» Action item
Find the line with "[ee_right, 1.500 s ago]" in the entries below, then reproduce it and every line after it down to and including the line with "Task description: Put", exactly.

Records from a dataset:
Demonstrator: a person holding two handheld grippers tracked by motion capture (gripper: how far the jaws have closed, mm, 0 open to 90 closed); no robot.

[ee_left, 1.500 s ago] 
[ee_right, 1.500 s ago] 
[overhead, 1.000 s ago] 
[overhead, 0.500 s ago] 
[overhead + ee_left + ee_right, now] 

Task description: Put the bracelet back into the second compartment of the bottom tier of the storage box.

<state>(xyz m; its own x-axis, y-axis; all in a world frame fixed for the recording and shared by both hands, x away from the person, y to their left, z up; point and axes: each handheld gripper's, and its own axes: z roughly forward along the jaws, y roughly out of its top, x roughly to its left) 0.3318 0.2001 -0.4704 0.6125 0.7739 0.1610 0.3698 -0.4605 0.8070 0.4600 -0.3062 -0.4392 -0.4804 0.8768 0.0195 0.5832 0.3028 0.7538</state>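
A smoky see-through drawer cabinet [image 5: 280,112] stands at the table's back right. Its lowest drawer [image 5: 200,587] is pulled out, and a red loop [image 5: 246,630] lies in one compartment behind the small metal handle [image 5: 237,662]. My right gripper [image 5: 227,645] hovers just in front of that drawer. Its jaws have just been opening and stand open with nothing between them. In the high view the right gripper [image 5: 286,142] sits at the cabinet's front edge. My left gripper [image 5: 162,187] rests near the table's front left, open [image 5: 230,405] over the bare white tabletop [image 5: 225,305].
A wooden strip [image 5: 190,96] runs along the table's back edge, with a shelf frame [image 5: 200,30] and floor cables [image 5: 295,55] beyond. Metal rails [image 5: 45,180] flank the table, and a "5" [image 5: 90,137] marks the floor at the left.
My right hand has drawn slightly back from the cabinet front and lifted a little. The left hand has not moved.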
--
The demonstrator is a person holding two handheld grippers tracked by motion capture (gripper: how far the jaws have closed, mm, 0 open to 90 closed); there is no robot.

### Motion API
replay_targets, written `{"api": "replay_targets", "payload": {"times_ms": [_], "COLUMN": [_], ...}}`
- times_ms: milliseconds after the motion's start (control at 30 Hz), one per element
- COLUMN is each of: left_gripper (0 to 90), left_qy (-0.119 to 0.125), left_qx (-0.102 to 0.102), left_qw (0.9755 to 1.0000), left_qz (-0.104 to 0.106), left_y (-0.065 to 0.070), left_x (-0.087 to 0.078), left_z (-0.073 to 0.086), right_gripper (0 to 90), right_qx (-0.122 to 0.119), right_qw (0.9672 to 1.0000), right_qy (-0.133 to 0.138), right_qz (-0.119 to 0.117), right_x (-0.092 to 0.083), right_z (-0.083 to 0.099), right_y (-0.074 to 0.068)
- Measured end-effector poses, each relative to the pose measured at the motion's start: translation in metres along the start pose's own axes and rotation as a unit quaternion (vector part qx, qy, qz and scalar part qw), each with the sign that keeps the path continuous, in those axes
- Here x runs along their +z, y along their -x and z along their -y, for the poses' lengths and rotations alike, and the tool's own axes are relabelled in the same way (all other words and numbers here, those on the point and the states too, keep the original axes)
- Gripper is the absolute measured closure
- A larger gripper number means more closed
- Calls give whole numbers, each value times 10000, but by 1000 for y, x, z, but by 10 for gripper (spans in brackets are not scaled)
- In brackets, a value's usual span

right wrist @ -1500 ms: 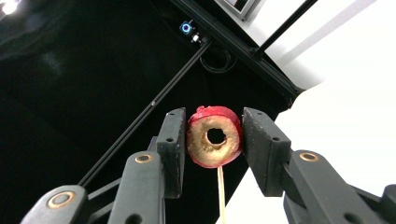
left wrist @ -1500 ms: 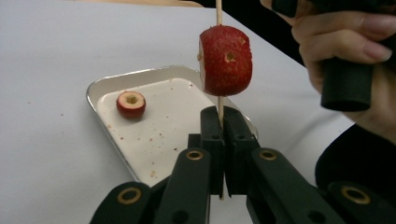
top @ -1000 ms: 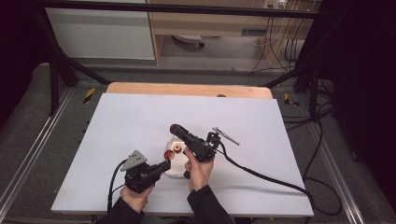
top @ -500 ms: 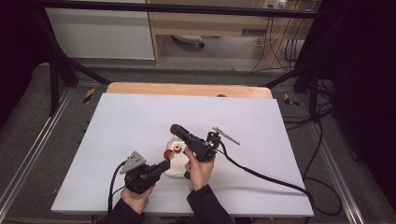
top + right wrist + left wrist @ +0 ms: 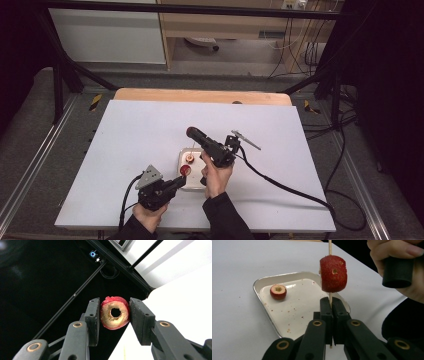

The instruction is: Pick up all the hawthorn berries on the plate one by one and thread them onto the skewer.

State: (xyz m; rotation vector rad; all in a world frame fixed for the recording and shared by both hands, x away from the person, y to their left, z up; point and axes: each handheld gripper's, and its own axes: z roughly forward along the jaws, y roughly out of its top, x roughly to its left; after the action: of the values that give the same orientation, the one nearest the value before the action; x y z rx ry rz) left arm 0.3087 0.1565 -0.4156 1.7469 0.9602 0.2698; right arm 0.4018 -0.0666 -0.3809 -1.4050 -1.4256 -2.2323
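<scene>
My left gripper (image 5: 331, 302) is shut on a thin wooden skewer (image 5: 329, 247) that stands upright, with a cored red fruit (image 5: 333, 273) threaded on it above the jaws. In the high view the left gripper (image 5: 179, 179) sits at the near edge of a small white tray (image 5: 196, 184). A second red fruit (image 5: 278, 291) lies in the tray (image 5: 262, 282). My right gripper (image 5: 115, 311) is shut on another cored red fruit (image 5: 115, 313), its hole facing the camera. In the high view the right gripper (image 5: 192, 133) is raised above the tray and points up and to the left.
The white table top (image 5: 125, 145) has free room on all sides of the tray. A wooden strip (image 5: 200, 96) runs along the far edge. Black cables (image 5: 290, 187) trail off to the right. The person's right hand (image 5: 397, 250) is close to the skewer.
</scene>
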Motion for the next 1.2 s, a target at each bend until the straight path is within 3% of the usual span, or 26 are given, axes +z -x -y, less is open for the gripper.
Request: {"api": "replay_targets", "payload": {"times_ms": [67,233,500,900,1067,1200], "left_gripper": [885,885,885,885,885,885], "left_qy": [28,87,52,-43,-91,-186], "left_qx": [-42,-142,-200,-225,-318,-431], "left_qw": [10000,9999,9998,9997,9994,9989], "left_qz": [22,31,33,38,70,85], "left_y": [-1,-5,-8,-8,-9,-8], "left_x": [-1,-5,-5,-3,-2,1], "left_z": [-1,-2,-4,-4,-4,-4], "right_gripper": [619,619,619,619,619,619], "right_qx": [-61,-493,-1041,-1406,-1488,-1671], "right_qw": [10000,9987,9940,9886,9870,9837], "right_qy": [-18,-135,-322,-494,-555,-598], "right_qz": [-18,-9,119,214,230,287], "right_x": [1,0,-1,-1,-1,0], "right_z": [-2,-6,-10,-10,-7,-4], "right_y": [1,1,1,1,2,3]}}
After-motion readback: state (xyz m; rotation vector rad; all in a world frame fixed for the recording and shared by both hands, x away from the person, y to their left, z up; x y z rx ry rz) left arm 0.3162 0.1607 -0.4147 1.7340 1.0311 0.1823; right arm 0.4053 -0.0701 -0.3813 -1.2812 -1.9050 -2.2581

» Result below
[ee_right, 1.500 s ago] 
[overhead, 1.000 s ago] 
[overhead, 0.500 s ago] 
[overhead + ee_left + ee_right, now] 

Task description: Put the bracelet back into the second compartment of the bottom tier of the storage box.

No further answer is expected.